03. Il futuro prossimo del retail tra mondo digitale e made in Italy
Introducendo la tavola rotonda che è seguita alla presentazione del terzo Rapporto Gda, Cristina Lazzati, vice direttore area retail business media del Gruppo 24 Ore, ha presentato una carrellata di progetti di retail 2.0 realizzati e in fase d’implementazione da parte di gruppi distributivi sia italiani che stranieri: dal Salva tempo di Coop Estense a Crai informa, a Conad ricetta perfetta, a Leclerc-Conad drive, a Starzone di Esselunga, alle app di Carrefour Planet, di Whole Foods Market e di Wal-Mart, al sito di ventes flash sempre di Carrefour, alle iniziative di presidio dei social network di Tesco, all’instore mode e all’endless aisle di Wal-Mart, alle promozioni suggerite dai clienti e rese realtà da un retailer cinese, con la collaborazione dei fornitori.
Opportunità del retail 2.0
Progetti sicuramente interessanti e innovativi anche se, molto probabilmente, poca cosa rispetto alle aspettative di una clientela già ben familiarizzata con le tecnologie digitali, come ha affermato Lazzati.
«Le opportunità offerte dai new media», evidenzia Giorgio Panizza, consigliere delegato de Il Gigante, «stravolgono la realtà con cui si sono confrontati negli ultimi 30-40 anni i nostri uffici marketing. Una realtà fatta di volantini promozionali, campagne affissioni, inserzioni sui giornali, cartelli stradali, che hanno monopolizzato il budget pubblicitario. Anche per una catena con uno share di appena l’1,4% come Il Gigante, però, i new media possono rappresentare un’occasione per fare comunicazione in modo efficace e a costi più contenuti».

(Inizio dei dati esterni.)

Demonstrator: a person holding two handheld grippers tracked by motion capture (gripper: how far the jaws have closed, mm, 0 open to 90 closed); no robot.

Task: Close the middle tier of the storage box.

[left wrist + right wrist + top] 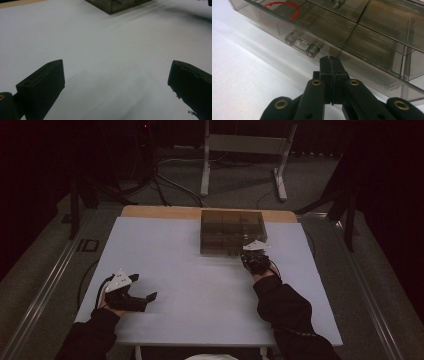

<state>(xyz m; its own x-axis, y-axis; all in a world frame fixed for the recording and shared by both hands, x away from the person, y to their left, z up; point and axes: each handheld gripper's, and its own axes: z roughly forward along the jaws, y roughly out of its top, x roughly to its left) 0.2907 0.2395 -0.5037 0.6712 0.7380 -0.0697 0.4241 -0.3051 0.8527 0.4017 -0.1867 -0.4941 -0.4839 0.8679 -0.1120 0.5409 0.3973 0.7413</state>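
Note:
A smoky clear drawer box (232, 231) stands at the far middle of the white table (190, 285). My right gripper (250, 256) is at the box's front right corner. In the right gripper view it (331, 61) is shut with nothing visible between the jaws, its tips just below a drawer front and right of a clear bar handle (302, 44). A red loop (279, 13) lies inside an upper-left drawer. My left gripper (143, 286) rests near the table's front left, open. Its jaws stand wide apart over bare tabletop (116, 82), with the box (117, 5) far ahead.
A second clear handle (337, 3) shows on a higher drawer. The table's far edge is a wooden strip (160, 211). Beyond it on the floor stand a metal frame (245, 145) and several cables (165, 182). A rail (45, 285) runs along the floor at left.

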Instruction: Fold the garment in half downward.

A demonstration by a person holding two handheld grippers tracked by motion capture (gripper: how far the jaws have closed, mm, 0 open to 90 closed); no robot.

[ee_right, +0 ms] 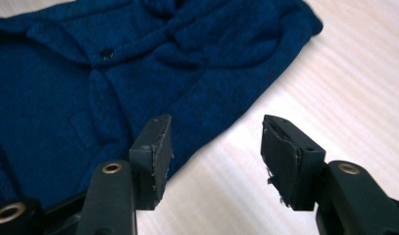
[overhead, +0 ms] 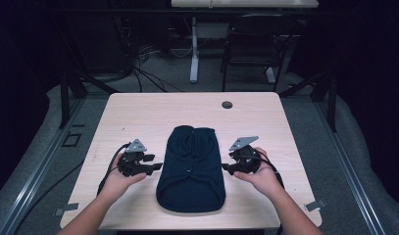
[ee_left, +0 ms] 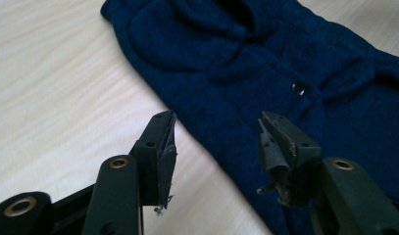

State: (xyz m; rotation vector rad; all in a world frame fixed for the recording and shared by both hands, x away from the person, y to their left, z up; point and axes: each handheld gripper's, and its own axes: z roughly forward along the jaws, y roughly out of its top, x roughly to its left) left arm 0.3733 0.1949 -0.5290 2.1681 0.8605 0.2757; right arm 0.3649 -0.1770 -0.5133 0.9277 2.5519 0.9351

Nell’attuale congiuntura, non potendosi prevedere un ampliamento del budget in comunicazione, normalmente i retailer dirottano parte del budget dai media classici ai new media, buttando il cuore oltre l’ostacolo e affidandosi alle sensazioni e facendosi guidare dalla misurazione dei primi risultati ottenuti. Risultati spesso più facilmente misurabili. Lo è, per esempio, la redemption di promozioni attraverso sms a gruppi di clienti profilati, più puntualmente calcolabile rispetto a quella della medesima promozione veicolata tramite volantino.
L’evoluzione della Gdo
Ampliando lo sguardo al futuro della Gdo in Italia, Marzoli ha espresso la convinzione che il superstore continuerà a essere il format vincente e che occorrerà porre mano anche a una riqualificazione dei supermercati. «Essendo improbabile un’ulteriore crescita della rete dei super oltre le 9 mila unità», afferma il direttore commerciale retail di SymphonyIRI, «i retailer dovranno avere il coraggio di chiudere alcuni punti vendita e di ristrutturarne altri, facendo in modo che offrano un assortimento su misura per la comunità che servono».

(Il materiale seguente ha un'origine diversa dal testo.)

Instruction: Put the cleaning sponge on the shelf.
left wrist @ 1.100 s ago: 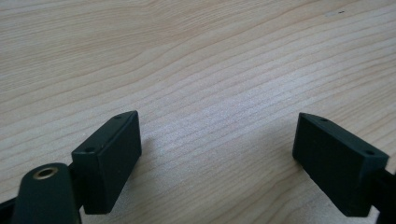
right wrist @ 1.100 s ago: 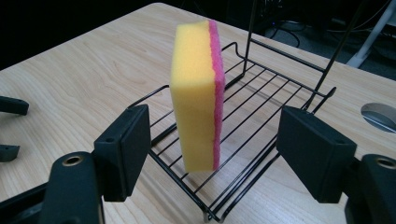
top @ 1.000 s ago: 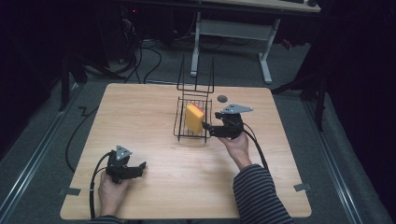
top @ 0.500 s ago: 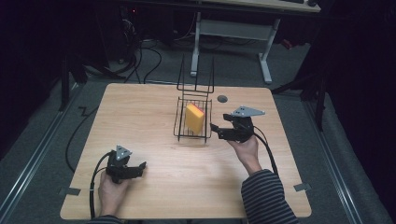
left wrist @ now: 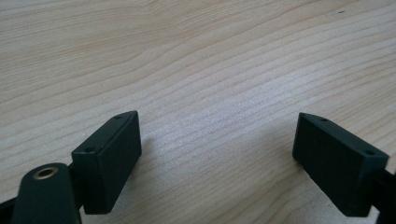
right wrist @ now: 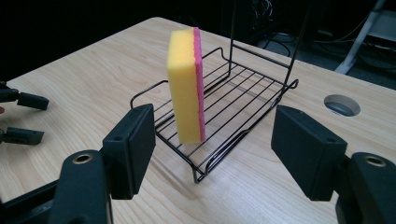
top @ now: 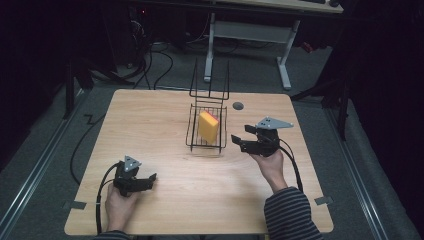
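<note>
R tongs (top: pixel 239 141) backed off basket (right wrist: pixel 243 100); sponge (right wrist: pixel 186 84) pink-backed, upright.

Both tools are matte black. The right hand-held gripper (top: pixel 242 141) carries a grey three-cornered plate dotted with small holes; the left hand-held gripper (top: pixel 148 179) wears a smaller one. Black cables trail from each. Blocky jaws show screw holes and a brass-ringed pivot. The right sleeve (top: pixel 290 215) is dark with thin pale stripes.
</note>
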The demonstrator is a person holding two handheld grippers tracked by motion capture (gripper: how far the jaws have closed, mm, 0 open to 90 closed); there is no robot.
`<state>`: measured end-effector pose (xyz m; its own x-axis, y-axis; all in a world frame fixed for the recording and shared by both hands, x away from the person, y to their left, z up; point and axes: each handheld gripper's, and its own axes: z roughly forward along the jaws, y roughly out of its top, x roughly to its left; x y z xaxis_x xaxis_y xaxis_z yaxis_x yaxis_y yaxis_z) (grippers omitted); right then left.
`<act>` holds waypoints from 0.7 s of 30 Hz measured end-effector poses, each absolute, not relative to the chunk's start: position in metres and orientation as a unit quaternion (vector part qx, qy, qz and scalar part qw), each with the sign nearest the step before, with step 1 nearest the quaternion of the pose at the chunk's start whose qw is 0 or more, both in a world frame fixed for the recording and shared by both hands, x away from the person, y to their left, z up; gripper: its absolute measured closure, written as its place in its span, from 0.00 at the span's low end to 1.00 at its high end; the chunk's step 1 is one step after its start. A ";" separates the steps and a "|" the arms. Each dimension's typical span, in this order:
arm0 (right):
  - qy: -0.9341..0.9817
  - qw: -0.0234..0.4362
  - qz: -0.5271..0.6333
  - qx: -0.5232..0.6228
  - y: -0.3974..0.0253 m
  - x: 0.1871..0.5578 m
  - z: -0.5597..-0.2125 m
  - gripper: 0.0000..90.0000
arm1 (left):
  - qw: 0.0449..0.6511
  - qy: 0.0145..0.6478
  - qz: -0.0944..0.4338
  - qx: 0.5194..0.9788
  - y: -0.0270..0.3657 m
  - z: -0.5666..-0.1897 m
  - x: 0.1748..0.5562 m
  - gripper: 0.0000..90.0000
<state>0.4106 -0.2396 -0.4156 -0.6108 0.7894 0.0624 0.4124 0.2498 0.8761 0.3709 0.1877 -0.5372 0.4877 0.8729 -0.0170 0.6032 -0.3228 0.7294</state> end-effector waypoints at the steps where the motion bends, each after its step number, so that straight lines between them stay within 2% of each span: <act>1: 0.763 0.201 0.471 0.394 -0.241 0.410 -0.415 0.35 | 0.347 0.467 0.194 0.790 0.188 -0.537 0.371 0.18; 21: 0.735 0.207 0.489 0.421 -0.271 0.381 -0.414 0.36 | 0.346 0.467 0.195 0.790 0.187 -0.537 0.370 0.18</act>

«Oggi ristrutturare un supermercato», commenta Panizza, «offrendo più servizi, in modo più mirato e in un ambiente più moderno, è vincente rispetto ad aprire un nuovo punto vendita. Il ritorno sull’investimento è nettamente superiore».
«Il mercato italiano», ha aggiunto Pellegrini, «è sempre stato molto complesso per le differenze che sussistono fra una comunità locale e l’altra anche nel raggio di pochi chilometri. Di conseguenza i nostri retailer possono vantare un know how di prima grandezza. La differenziazione dell’offerta in funzione del bacino va però oggi implementata con più cura, cosa cui si presta il mondo del food, nel quale si può far leva sui prodotti tipici e locali, meno nel non food, ove la possibilità d’innovare è molto legata alle nuove tecnologie messe in campo dai fornitori».
Sia Marzoli che Pellegrini condividono l’opinione che le chance di una ripresa del format ipermercati siano scarse. Per Marzoli «La perdita d’attrattiva della sua offerta non food per la concorrenza esercitata dalle gallerie commerciali, e la riduzione del differenziale di prezzo con supermercati e superstore, hanno fatto venir meno gli atout principali di questo canale».
«Bisognerà tornare a ragionare sul significato di prossimità», aggiunge Pellegrini, «concetto che implica vicinanza di vedute, non solo vicinanza fisica. E la prossimità con una comunità la si può costruire in modi differenti. L’importante è che questa differenza sia reale e percepita, altrimenti il consumatore finirà per scegliere o il negozio dove i prezzi sono più convenienti o, a parità di prezzi, quello per lui più comodo e vicino».